EXERCISE BRIEF
Look below for the line containing "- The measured" and the line containing "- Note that"; repeat exactly those two lines and all lines between them, and nothing else.

INPUT FOR THIS TASK

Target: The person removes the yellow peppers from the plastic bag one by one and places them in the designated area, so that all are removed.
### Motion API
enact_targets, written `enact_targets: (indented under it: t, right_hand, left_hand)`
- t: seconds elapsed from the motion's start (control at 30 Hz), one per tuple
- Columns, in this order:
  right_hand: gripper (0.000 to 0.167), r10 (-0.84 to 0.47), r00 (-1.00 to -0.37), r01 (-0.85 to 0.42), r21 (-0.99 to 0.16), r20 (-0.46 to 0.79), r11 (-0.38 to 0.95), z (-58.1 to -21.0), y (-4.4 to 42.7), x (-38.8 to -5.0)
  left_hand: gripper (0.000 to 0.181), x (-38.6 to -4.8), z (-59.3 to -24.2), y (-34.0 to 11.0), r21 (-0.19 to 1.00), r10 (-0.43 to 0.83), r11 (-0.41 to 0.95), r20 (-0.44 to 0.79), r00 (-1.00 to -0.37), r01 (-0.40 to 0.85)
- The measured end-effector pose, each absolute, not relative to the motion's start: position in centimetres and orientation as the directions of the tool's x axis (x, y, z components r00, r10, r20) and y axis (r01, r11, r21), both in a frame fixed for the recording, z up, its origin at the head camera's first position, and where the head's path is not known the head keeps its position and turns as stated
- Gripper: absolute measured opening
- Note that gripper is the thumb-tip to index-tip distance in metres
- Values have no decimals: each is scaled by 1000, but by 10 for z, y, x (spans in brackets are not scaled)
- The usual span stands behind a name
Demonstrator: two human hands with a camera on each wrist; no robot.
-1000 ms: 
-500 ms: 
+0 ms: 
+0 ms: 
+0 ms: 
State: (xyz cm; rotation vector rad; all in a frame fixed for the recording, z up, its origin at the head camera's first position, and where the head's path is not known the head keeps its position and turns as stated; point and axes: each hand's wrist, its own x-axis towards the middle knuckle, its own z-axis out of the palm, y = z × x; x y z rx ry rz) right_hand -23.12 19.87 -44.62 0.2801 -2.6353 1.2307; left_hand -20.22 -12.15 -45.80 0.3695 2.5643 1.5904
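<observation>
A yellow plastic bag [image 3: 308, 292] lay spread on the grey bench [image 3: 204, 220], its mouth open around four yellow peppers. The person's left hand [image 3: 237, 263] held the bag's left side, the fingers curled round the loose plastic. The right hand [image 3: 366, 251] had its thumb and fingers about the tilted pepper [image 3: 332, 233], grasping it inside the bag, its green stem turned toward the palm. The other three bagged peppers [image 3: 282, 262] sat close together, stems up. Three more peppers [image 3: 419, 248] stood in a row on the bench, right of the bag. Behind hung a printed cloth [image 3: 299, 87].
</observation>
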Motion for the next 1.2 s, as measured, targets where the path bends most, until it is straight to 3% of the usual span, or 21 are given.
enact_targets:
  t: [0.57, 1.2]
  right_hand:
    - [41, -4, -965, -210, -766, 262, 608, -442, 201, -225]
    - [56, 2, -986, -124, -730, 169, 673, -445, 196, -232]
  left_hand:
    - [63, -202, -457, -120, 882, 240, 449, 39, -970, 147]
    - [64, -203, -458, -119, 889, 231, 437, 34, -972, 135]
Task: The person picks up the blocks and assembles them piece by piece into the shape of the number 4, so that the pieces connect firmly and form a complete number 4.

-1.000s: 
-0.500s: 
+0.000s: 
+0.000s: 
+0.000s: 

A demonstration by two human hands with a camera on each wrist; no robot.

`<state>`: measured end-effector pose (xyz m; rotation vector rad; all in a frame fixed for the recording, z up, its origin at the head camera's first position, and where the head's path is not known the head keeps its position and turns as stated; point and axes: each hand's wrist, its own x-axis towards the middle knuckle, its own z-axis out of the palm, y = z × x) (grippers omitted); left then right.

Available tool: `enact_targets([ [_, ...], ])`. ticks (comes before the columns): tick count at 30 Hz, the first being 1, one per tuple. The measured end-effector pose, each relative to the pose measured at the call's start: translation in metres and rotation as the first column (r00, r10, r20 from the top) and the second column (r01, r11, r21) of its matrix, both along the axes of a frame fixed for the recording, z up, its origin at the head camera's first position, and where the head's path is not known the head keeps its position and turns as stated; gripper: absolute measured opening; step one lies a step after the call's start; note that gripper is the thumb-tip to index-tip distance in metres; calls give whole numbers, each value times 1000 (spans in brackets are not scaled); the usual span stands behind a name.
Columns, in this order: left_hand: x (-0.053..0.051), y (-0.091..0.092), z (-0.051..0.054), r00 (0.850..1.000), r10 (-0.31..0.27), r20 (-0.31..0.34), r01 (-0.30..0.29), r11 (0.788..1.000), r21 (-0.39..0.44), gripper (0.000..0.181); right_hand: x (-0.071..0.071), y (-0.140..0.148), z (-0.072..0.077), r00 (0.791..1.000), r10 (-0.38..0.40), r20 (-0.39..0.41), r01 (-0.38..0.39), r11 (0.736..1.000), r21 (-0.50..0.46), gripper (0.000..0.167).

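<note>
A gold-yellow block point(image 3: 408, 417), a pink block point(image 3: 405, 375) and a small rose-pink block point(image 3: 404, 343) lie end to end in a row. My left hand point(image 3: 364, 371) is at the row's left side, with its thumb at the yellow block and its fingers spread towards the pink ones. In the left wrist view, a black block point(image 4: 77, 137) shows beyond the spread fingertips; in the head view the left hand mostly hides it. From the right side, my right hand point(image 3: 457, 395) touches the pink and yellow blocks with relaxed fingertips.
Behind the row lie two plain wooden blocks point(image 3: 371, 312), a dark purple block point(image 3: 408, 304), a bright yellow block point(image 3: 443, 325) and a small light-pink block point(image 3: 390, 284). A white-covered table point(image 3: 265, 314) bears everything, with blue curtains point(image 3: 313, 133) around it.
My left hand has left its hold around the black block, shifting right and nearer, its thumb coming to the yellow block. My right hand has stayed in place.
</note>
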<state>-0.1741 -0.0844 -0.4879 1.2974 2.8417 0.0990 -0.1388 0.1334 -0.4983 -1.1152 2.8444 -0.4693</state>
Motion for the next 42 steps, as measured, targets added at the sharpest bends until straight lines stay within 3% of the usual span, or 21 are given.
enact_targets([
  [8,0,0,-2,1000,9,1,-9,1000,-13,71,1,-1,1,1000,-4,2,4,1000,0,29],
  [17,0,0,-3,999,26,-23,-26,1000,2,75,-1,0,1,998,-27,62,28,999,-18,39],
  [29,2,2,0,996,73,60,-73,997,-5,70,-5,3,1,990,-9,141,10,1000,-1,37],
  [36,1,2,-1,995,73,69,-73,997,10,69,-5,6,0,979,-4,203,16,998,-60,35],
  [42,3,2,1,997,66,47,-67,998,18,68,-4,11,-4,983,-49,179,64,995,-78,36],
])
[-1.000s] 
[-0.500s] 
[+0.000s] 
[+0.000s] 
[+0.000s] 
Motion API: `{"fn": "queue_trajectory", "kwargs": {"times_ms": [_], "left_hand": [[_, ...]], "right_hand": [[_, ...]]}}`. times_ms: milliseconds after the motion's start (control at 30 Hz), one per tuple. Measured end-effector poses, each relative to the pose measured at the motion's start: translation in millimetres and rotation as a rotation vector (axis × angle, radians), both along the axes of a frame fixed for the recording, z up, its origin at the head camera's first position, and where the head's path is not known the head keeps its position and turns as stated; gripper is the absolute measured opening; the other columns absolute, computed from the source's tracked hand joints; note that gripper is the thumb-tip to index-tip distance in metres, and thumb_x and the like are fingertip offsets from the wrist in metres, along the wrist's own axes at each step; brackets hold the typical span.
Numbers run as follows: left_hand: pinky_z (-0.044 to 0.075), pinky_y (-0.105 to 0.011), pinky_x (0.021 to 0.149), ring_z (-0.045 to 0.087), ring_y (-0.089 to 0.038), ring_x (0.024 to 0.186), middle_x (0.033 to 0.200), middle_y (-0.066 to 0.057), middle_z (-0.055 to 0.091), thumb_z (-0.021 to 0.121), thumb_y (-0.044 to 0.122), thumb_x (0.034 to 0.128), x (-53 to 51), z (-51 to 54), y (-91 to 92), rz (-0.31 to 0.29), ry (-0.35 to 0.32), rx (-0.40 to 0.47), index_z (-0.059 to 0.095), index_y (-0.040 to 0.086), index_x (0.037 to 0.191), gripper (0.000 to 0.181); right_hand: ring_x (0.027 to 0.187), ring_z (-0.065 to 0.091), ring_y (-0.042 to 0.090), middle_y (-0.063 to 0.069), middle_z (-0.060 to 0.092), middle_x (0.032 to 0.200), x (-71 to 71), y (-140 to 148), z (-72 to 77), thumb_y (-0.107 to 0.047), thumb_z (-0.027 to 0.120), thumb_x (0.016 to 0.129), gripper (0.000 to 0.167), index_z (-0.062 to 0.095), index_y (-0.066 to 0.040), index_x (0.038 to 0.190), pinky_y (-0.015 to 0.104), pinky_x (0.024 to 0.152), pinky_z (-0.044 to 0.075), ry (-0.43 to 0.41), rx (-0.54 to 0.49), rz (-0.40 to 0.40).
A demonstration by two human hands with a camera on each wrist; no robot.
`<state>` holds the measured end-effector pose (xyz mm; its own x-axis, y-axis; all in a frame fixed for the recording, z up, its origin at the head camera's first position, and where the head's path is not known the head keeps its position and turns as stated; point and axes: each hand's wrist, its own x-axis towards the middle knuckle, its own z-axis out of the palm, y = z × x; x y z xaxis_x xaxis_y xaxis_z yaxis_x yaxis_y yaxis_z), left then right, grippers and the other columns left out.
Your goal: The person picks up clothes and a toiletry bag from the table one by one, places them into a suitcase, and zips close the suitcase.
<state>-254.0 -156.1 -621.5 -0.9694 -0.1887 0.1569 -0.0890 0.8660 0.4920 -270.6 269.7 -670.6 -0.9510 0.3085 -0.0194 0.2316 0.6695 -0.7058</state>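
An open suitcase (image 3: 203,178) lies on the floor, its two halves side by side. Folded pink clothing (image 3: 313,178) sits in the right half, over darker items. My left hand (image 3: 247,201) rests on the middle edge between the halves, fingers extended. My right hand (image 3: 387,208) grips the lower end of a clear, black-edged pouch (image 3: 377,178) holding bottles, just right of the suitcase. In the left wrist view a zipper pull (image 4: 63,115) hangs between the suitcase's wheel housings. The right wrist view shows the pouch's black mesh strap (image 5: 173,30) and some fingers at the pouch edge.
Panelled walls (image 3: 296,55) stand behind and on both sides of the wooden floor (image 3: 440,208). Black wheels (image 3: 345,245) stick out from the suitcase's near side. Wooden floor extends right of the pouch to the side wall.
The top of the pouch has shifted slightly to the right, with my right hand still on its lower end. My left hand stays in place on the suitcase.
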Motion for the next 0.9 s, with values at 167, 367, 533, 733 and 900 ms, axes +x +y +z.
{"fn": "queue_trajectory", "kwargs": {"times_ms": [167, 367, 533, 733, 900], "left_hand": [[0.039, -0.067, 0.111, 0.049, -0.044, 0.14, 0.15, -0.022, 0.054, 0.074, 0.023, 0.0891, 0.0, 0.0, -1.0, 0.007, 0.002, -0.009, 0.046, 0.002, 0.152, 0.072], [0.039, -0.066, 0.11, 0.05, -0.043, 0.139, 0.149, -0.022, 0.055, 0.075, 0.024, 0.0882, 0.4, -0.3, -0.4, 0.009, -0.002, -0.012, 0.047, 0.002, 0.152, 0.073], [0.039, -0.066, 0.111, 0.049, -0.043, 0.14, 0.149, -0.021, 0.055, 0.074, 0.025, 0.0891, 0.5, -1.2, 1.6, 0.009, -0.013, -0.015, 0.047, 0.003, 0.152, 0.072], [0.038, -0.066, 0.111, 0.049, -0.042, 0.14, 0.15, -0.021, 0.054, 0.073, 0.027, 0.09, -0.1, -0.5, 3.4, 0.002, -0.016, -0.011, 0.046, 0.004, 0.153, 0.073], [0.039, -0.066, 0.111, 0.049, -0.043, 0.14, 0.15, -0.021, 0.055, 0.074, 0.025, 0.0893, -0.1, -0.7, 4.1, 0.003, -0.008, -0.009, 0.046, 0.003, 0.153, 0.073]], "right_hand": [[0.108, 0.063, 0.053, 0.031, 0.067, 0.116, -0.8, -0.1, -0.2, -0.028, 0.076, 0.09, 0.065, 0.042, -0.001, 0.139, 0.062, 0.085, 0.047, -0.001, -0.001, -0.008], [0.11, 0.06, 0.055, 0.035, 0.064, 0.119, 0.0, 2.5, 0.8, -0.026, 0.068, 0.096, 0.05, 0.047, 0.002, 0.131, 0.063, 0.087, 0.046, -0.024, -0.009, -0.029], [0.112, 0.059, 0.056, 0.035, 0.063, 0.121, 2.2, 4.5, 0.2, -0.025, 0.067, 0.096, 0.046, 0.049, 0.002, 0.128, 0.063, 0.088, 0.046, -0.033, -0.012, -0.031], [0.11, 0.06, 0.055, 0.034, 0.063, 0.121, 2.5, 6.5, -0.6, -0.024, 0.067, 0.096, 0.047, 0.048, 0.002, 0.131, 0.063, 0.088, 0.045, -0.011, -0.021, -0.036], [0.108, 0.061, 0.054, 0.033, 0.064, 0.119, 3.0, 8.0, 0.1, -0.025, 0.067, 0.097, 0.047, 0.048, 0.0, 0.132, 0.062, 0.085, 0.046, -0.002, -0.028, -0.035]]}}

SOLVED EXERCISE
- The measured end-effector pose, each absolute, not relative to the motion's start: position in centimetres and orientation as the directions of the tool's x axis (x, y, z components r00, r10, r20) and y axis (r01, r11, r21), both in a frame fixed for the recording, z up, its origin at the head camera's first position, and where the head's path is not known the head keeps its position and turns as stated
- Gripper: absolute measured opening
- Note that gripper is the thumb-tip to index-tip distance in metres

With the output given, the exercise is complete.